Im Katalog gefunden hatte ich die Leichenpredigt des Glogauer Pastors Sigismund Pirscher († 1668). Besonders in der frühen Neuzeit sind christliche Leichenpredigten ein wichtiges und breitenwirksames Medium der Auseinandersetzung mit dem Tod gewesen. Die Leichenpredigt wird dabei von einem Pfarrer vorgetragen und ist exegetisch und theologisch ausgerichtet. Oftmals erscheint diese Leichenpredigt im Druck (wie hier oft auch verspätet). Im angehängten Personalteil (Personalia) wird dann Bezug genommen auf die Lebensdaten der verstorbenen Personen bis hin zu ausführlichen genealogischen Darstellungen und einer ausführlichen Krankengeschichte.

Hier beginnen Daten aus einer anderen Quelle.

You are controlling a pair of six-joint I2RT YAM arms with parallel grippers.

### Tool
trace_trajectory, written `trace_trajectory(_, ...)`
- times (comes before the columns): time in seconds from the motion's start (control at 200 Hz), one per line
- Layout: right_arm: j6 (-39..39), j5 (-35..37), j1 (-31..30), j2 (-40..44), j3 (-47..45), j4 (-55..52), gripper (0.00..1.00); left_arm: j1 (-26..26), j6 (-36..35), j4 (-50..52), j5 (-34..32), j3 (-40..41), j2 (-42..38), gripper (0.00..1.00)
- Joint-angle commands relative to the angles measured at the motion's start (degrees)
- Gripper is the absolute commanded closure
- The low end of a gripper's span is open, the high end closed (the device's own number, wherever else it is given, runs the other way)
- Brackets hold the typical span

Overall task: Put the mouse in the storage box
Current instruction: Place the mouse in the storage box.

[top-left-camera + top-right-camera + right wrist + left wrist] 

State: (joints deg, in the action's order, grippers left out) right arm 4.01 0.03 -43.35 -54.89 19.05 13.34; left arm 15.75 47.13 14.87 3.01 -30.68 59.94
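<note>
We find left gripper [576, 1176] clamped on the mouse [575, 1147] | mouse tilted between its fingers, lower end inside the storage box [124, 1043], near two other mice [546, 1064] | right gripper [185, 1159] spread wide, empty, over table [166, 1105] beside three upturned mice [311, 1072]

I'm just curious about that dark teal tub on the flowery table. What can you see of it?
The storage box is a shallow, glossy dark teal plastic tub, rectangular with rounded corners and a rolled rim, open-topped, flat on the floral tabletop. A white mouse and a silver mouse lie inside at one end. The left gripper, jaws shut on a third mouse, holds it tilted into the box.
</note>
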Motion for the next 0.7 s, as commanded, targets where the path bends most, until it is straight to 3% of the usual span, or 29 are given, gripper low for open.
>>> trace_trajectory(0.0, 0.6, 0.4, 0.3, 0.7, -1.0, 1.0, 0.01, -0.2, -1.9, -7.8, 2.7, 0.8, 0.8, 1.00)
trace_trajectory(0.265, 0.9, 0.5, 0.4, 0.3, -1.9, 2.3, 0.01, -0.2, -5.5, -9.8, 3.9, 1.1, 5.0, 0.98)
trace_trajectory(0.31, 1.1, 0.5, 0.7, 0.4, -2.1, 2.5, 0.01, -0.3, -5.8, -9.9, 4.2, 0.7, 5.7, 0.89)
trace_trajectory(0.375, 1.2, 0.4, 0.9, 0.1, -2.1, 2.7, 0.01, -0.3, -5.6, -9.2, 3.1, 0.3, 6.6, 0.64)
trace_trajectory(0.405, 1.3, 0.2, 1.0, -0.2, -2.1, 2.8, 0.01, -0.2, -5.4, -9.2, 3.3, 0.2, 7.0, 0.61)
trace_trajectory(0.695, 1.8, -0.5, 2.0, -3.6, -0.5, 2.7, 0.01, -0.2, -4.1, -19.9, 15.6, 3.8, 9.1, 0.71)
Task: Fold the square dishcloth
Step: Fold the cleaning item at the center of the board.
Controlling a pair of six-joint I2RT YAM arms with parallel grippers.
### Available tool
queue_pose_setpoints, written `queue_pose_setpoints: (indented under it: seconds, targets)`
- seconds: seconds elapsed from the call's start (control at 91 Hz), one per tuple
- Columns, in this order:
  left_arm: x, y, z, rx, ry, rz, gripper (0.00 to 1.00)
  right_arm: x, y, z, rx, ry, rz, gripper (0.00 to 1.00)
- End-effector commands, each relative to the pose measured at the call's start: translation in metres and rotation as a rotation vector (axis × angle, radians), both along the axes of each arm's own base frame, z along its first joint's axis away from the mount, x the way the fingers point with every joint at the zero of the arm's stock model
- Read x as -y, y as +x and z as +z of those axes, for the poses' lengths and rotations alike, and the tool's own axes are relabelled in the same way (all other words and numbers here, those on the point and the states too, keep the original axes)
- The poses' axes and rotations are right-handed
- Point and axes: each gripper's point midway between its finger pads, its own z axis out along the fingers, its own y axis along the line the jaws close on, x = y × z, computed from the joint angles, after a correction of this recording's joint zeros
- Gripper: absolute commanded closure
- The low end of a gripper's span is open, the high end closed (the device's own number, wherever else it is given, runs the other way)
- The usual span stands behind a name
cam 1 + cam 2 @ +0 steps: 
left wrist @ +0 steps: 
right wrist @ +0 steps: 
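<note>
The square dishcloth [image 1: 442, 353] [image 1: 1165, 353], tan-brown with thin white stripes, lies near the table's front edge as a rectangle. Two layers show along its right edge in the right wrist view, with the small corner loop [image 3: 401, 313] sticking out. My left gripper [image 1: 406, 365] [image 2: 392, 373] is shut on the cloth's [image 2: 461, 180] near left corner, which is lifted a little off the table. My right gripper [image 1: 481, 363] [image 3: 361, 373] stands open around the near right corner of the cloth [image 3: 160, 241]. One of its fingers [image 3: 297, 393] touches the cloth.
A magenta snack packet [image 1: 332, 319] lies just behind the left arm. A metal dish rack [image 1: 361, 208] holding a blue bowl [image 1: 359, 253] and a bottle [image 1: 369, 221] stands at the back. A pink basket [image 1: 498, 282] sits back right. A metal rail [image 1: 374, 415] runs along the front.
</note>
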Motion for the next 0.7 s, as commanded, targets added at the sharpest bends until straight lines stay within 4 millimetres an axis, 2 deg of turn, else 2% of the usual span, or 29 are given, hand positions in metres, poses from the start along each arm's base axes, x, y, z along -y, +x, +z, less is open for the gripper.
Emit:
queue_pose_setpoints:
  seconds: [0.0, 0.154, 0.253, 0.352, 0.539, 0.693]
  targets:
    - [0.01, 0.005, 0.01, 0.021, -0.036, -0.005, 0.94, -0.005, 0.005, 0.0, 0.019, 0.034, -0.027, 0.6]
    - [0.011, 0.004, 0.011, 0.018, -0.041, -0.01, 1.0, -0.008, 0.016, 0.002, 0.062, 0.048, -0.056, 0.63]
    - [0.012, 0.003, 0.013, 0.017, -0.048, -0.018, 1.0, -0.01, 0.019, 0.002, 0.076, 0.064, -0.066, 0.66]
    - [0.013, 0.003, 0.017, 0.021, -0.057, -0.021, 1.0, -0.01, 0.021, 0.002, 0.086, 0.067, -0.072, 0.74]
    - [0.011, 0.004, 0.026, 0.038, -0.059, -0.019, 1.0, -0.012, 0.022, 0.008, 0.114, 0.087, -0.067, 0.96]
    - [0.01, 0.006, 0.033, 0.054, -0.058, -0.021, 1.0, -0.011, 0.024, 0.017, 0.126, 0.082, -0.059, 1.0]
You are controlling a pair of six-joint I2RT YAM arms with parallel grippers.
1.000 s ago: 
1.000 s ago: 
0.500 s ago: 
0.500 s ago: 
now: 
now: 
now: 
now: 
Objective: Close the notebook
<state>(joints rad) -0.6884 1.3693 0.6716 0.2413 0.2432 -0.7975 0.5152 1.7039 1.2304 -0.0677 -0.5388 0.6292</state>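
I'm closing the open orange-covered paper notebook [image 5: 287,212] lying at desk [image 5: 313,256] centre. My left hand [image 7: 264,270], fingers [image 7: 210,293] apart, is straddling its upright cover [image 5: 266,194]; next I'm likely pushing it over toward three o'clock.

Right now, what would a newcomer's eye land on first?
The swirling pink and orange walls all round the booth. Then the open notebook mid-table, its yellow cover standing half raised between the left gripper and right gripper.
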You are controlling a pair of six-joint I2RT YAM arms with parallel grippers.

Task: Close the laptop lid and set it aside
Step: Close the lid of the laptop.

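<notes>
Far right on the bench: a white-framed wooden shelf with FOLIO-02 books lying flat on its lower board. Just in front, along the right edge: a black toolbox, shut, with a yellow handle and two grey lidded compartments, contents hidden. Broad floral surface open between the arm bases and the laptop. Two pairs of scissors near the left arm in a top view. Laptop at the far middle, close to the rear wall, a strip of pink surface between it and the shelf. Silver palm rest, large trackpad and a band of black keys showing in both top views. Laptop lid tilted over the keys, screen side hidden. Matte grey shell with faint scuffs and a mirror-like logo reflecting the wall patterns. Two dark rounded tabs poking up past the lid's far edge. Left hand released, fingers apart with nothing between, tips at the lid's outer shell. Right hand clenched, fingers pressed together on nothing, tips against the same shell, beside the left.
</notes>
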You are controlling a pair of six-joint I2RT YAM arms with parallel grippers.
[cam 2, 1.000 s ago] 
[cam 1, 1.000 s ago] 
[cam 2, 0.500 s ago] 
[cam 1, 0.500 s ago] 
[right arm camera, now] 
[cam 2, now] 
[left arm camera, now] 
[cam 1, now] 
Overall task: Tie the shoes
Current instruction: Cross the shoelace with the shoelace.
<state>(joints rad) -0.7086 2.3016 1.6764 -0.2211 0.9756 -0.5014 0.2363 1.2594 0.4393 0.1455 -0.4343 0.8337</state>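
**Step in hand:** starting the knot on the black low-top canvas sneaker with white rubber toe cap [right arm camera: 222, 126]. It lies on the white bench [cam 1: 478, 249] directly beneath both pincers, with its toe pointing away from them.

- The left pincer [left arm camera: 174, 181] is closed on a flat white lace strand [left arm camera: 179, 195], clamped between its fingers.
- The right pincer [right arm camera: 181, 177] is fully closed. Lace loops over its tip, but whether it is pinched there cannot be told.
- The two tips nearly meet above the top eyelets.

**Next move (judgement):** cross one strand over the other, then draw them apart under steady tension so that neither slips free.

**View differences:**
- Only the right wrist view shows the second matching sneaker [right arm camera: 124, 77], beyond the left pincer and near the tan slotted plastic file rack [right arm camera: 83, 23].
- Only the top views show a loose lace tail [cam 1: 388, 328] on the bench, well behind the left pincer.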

Daneben gibt es von dem Dichter Andreas Gryphius auf seinen Freund Heinrich Fierling eine Leichabdankung, auch Parentation genannt. Eine Leichabdankung wird von einem weltlichen Redner vorgetragen, ist daher säkular orientiert und soll dem Zuhörer oder Leser die verstorbene Person (wieder) ins Gedächtnis rufen, durch Darstellung seines Lebens, seines Schicksals und seines Wirkens  in der Zeit. Wie gerade bei der Leichabdankung von Gryphius auch auf die Lebenssituation des Verstorbenen als Arzt eingegangen wird, kann man nachlesen bei: Johann Anselm Steiger: Andreas Gryphius‘ Leichabdankung auf den Arzt Heinrich Fierling, Sigismund Pirschers Leichenpredigt und die Theologia Medicinalis, in: Daphnis Bd. 38 (2009), S. 309-367.     

Ein weiteres Ergebnis war der Fund dieser digitalisierten Dissertation von Claudia Zonta: Schlesier an italienischen Universitäten der Frühen Neuzeit 1526–1740.


[1] richtig muss es allerdings heißen „Cap. 7, von gelehrten Zittauern“, vgl. Johann Benedict Carpzov, Analecta Fastorum Zittaviensium … Zittau/Leipzig 1716, § 4, S. 133. Hier irrt Carpzov allerdings, was die Übernahme des Todesjahres (hier 1639) angeht. In der LP auf seinen jüngeren Bruder Anton von Kohlo (1597–1674), dem o.g. zweiten Paten, ist der Todestag angegeben mit 11.2.1618.